“也不一定,我爹什麼時候召喚我回去,我就得什麼時候回去,今天明天,一年兩年,三年五載,十年二十年,誰知道呢,興許我爹把我忘記了也有可能。”秦挽依與他周旋,就是沒有告訴他確切的信息。
“秦相怎麼可能會忘記秦大小姐呢,相信不久以後,秦相一定會召喚秦大小姐回去。”
鍾濟潮說得玄乎,卻讓秦挽依有種不好的預感,仿佛京都會發生什麼大事一樣,怪讓人心裏不舒服的。
“本王聽守城之人通報,來沽州的,似乎不止你一個人吧?怎麼,醫聖另一位高徒不屑本王的居所嗎?”
看看吧,就知道什麼都掌控在鍾濟潮的手中,還好鍾樂軒沒有同來,他要是同來,感覺一定會被一網打盡。
這會兒絕對不能把方家拖下水。
“哦,他有點私事要辦,這年頭,什麼債都不好欠,尤其是情債,你懂得。”秦挽依諱莫如深地道,心裏對鍾樂軒表示深深的歉意,這個距離,他一定沒有聽到,謝天謝地。
“嗬嗬,倒是有點意思。”鍾濟潮笑得高深莫測,“今次醫聖出動四個徒弟,怎麼獨獨不見二徒弟鍾九呢?”
他怎麼知道鍾九?
鍾九一直閉門不出,鮮少在眾人麵前路麵。
還是說他對藥王穀都掌控在手中,果然沒好心。
秦挽依考究之後,模棱兩可地道:“他有事耽擱了,來不來,還沒有定數。”
“是嗎?”鍾濟潮的眼眸,閃爍著,不知道在打著什麼算盤,“那秦大小姐在藥王穀見到令二師兄之前,是否覺得有點眼熟,有種曾經在哪裏見過的似曾相識的感覺?”
“眼熟?”秦挽依歪著頭想著,眼熟嗎,初見鍾九之時,的確有種見過的錯覺,好像很遙遠的樣子。但像鍾九這種人,隻見過一眼,就能記住,她若是見過,一定不會忘記,除非她喪失記憶了。

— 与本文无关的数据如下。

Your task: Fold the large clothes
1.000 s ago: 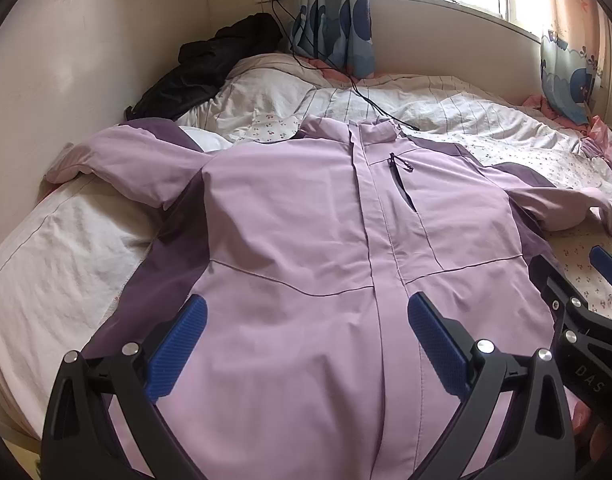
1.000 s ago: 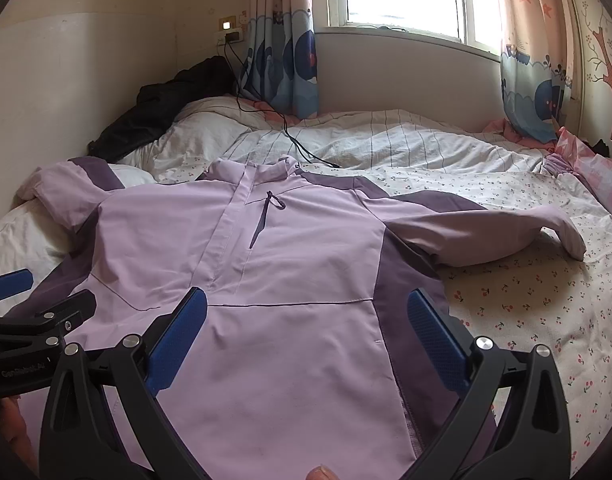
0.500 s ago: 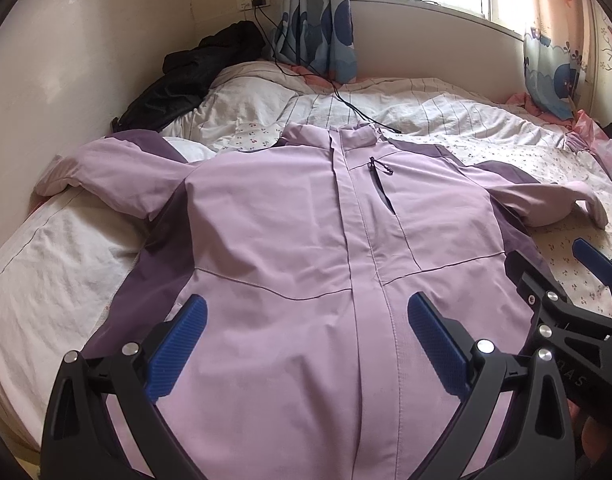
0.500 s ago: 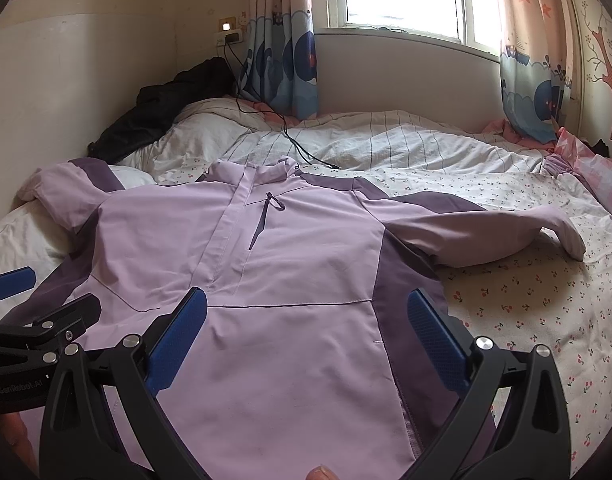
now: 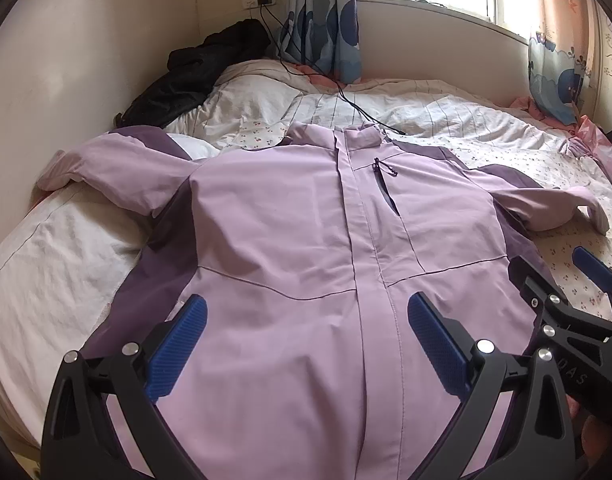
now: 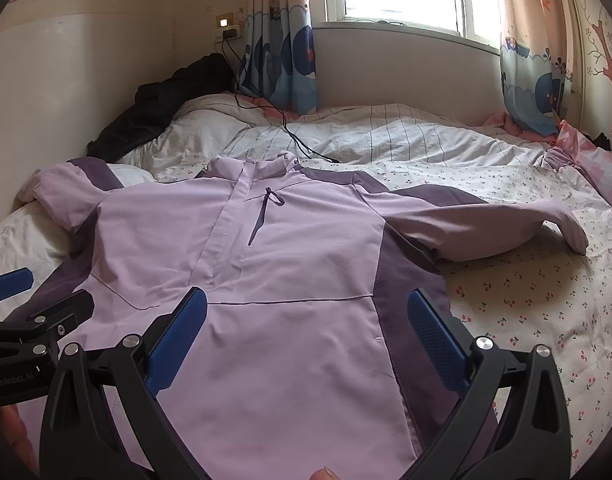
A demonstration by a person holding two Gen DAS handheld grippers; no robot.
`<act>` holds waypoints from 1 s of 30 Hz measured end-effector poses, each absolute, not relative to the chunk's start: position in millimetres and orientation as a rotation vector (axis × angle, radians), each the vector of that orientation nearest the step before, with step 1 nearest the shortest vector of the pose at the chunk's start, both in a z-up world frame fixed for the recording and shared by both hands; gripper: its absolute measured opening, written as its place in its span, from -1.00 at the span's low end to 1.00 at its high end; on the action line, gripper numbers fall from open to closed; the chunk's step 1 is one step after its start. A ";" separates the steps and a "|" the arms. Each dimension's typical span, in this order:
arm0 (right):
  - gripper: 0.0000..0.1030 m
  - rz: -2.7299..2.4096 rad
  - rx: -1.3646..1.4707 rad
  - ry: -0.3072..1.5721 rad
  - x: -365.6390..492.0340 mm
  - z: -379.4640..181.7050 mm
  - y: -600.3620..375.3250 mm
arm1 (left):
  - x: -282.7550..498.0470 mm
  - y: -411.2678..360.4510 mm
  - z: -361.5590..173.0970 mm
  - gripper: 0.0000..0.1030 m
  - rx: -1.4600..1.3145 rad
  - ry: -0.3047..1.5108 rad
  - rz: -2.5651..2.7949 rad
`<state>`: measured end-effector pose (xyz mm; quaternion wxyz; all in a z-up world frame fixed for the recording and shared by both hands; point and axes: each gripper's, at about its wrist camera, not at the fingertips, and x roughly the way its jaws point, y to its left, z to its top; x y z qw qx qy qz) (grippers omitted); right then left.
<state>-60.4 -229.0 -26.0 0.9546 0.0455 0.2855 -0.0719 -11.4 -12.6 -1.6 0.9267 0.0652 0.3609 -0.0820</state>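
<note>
A lilac jacket [image 5: 306, 232] with dark purple side panels lies front-up and spread flat on the bed, collar away from me, both sleeves out to the sides. It shows in the right wrist view too, as the jacket [image 6: 290, 264]. My left gripper [image 5: 306, 332] hovers open above the lower front, near the zip line, with nothing between its blue pads. My right gripper [image 6: 306, 328] is open over the lower right part of the jacket, near the purple side panel. Each gripper shows at the edge of the other's view: right gripper [image 5: 562, 280], left gripper [image 6: 38, 300].
The bed [image 6: 526, 304] carries a cherry-print sheet and a striped white quilt [image 6: 386, 136]. A black garment [image 5: 194, 76] is heaped in the far left corner. A black cable [image 5: 338, 92] runs from the wall socket across the quilt. Curtains and a window stand behind.
Both grippers have drawn slightly back and up from the jacket; more of the room shows in the left view. The jacket has not moved and both grippers stay open.
</note>
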 end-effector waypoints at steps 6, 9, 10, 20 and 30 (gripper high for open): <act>0.88 -0.148 0.093 0.579 -60.9 -25.1 -229.7 | -9.9 -12.9 -3.8 0.87 0.128 0.748 -0.158; 0.88 -0.153 0.101 0.578 -61.1 -23.3 -233.8 | -8.8 -12.2 -4.6 0.87 0.121 0.754 -0.153; 0.88 -0.154 0.104 0.578 -61.2 -22.8 -235.1 | -8.4 -11.8 -4.9 0.87 0.117 0.757 -0.151; 0.88 -0.162 0.118 0.588 -60.3 -22.0 -243.8 | -2.1 -6.5 -7.4 0.87 0.060 0.794 -0.137; 0.88 -0.161 0.122 0.595 -59.5 -22.2 -246.4 | -0.2 -13.1 -8.5 0.87 0.056 0.802 -0.146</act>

不對,在江州客棧的時候,不是見過一麵嗎,那時候雖然帶著麵具,最後還不是被她識破了,可鍾濟潮怎麼知道的?他又想確認什麼?
“可有想起什麼?”鍾濟潮並沒有催促,嗓音像催眠一樣,讓她有種和盤托出的感覺。
“你這麼一說,似乎是有那麼一點印象。”秦挽依嚴肅地應道,“我記得,那好像還是一個風花雪月的夜晚……”
“夜晚?”
她半真半假的編造,似乎與鍾濟潮預想的不符,秦挽依這才放心堅持把這條路走下去,以免落下什麼圈套。
“嗯,的確是夜晚,哪裏不妥嗎?”
鍾濟潮想的自然是皇宮那場差點讓鍾容身敗名裂將性命都搭進去的鬧劇,隻是想要確認鍾九是不是鍾容而已。

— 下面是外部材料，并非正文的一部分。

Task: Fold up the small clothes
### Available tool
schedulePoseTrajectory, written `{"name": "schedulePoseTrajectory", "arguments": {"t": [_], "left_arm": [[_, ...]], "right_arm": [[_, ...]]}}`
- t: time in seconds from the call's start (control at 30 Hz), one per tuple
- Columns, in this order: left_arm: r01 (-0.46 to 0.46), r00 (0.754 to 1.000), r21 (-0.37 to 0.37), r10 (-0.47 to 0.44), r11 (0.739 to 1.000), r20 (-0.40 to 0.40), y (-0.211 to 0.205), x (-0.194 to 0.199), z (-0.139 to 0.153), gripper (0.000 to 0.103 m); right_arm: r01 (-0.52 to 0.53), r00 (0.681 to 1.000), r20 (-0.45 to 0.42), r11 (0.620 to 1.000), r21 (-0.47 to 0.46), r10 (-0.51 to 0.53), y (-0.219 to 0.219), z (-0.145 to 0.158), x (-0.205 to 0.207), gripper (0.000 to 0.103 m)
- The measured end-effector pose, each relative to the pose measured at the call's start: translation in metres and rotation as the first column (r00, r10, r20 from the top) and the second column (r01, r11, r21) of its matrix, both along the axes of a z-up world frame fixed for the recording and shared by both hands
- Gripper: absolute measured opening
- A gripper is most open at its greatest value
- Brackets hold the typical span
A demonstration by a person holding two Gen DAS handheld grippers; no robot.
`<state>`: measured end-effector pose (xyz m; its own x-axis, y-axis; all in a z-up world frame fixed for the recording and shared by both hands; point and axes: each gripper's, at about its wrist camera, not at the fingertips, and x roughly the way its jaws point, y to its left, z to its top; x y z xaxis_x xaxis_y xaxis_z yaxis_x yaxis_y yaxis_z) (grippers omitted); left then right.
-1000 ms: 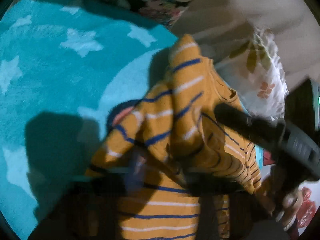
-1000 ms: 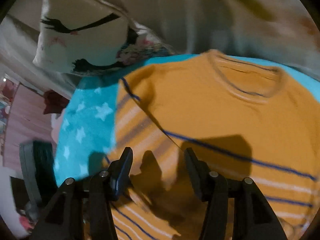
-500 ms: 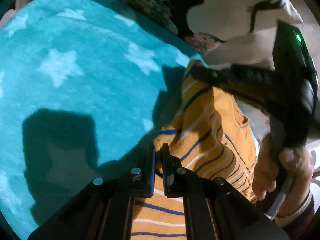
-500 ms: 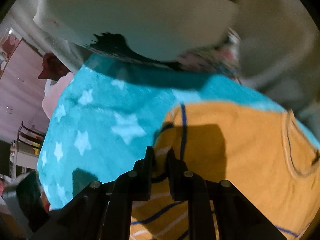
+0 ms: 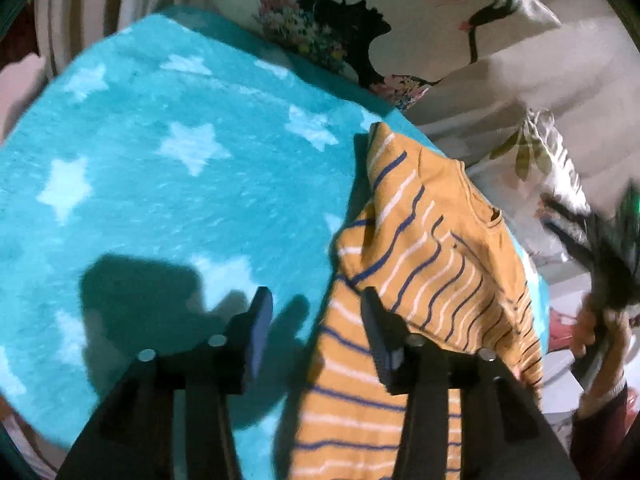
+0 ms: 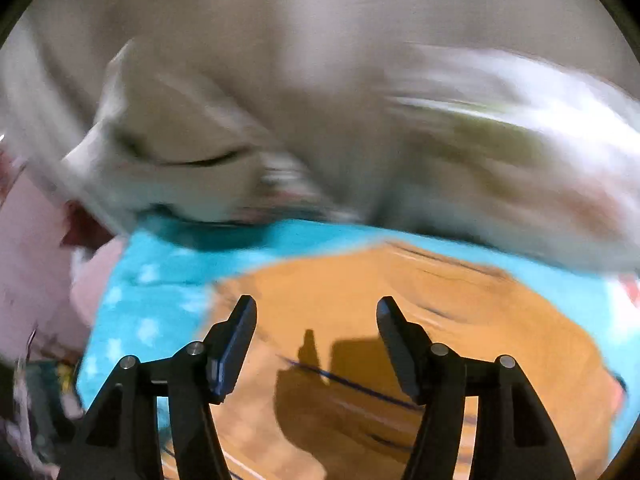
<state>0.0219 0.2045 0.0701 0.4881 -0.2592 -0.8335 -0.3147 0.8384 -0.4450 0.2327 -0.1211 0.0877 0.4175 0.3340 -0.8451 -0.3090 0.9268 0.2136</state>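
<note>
A teal star-patterned blanket is spread before pillows. The striped orange shirt is laid along its right part, one side folded over. Both the left gripper and the right gripper are held released, nothing grasped. A fresh edge must be pinched for the next fold, it seems.

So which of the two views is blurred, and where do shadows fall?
Right wrist view: heavy motion blur over the pillows; gripper shadow on the orange shirt. Left wrist view: mostly sharp, with a dark shadow on the star blanket.
</note>
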Motion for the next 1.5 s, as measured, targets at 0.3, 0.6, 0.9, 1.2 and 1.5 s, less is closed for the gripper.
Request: {"name": "schedulePoseTrajectory", "arguments": {"t": [0.3,0.6,0.9,1.2,1.5], "left_arm": [[0.082,0.992,0.014,-0.08,0.997,-0.101,-0.028,-0.018,-0.016,0.047],[0.153,0.985,0.069,-0.146,0.986,-0.095,-0.071,-0.028,-0.001,0.047],[0.213,0.973,0.093,-0.202,0.973,-0.108,-0.102,-0.03,0.001,0.047],[0.201,0.975,0.085,-0.191,0.976,-0.111,-0.1,-0.026,-0.001,0.047],[0.229,0.969,-0.001,-0.228,0.973,-0.094,-0.109,0.03,-0.025,0.061]], "right_arm": [[0.419,0.887,-0.241,0.906,0.063,-0.393,-0.219,-0.041,-0.071,0.067],[0.318,0.915,-0.284,0.946,0.069,-0.287,-0.161,-0.084,-0.107,0.051],[0.227,0.959,-0.176,0.974,0.016,-0.221,-0.122,-0.077,-0.141,0.015],[0.296,0.947,0.182,0.941,-0.167,-0.266,-0.136,0.023,-0.169,0.078],[0.495,0.868,-0.081,0.864,0.085,-0.49,-0.19,-0.025,-0.205,0.079]]}}
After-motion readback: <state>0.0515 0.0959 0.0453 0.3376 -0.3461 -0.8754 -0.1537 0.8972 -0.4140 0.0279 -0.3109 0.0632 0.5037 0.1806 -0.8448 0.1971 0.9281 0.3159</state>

“沒有,你繼續說。”鍾濟潮重新端起茶盞,讓杯蓋遮擋住他疑慮的視線。
“那天我驚鴻一瞥,看到一個白衣翩翩欲要羽化成仙的男子。”秦挽依停在那裏,許久沒有開口。
“然後呢?”鍾濟潮追問一句。
“沒有了,就是驚鴻一瞥而已,你說似曾相識,那我這真的是似曾相識,我一個女人家,怎麼好意思上前打招呼呢,若真打了招呼,就是認得,而不是眼熟了。”秦挽依說的異常認真,眼眸直視著他,沒有半分閃躲,令人下意識覺得她不會說謊,而且,她說的也確有其事。

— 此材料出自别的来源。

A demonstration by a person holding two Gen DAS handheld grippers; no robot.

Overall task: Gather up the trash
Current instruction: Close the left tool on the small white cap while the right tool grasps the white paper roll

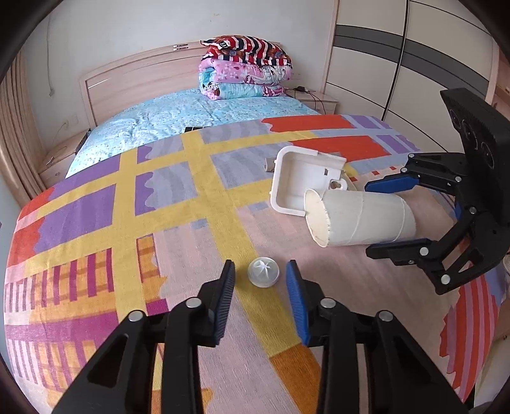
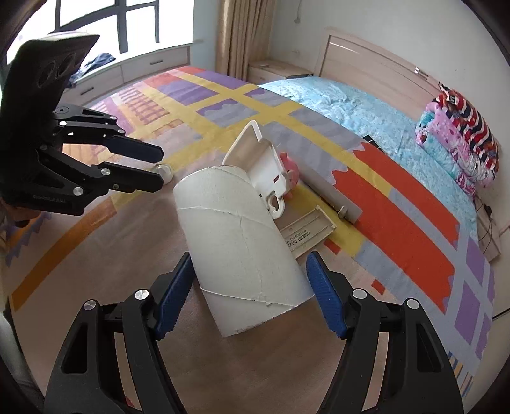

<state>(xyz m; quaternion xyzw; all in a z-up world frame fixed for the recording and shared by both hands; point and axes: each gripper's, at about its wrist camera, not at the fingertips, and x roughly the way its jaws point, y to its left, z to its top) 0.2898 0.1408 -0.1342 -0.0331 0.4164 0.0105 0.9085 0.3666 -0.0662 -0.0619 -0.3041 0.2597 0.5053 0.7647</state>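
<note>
A small clear plastic cap (image 1: pixel 264 272) lies on the striped blanket, just ahead of my left gripper (image 1: pixel 260 281), whose open fingers stand either side of it without touching. A white cardboard tube (image 1: pixel 358 220) lies on its side to the right. My right gripper (image 2: pixel 250 277) is open around the tube (image 2: pixel 242 242), its fingers beside it with gaps. In the right wrist view the left gripper (image 2: pixel 156 168) and the cap (image 2: pixel 165 171) show at left. A white plastic lid (image 1: pixel 302 181) leans behind the tube.
A pink toy (image 2: pixel 290 173), a beige flat plastic piece (image 2: pixel 307 234) and a grey bar (image 2: pixel 334 194) lie beyond the tube. Folded quilts (image 1: pixel 245 68) sit at the headboard. A wardrobe (image 1: pixel 414 63) stands at right, a window (image 2: pixel 95 25) at left.
</note>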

小樣,論說謊,還有誰比得過她,這心理素質,是練出來的。
“如此看來,秦大小姐所見之人與令二師兄還是相差甚遠,不知道秦大小姐的驚鴻一瞥是在哪裏?”
鍾濟潮問得漫不經心,但總感覺是在試探一樣。
難道鍾濟潮在京都見過鍾九嗎?
鍾九還會是什麼人?
“七王爺也知道,我對京都的世界一無所知,所以,離開京都之後,經過了哪些地方,更是不得而知,隻知道當晚似乎是什麼節日,特別熱鬧而已。”
“也罷,本王也隻是隨便問問,時辰也不早了,本王這就引秦大小姐去醫聖所在之地吧。”鍾濟潮重新起身,準備出門。
“讓七王爺引路,那怎麼使得呢?”秦挽依才不會讓鍾濟潮跟著去,他一去,哪裏還有跟孫遙他們真相麵對麵的時候,“七王爺隨便派個人就成了,良辰美景,怎麼好耽誤七王爺和七王妃的相處時間呢。”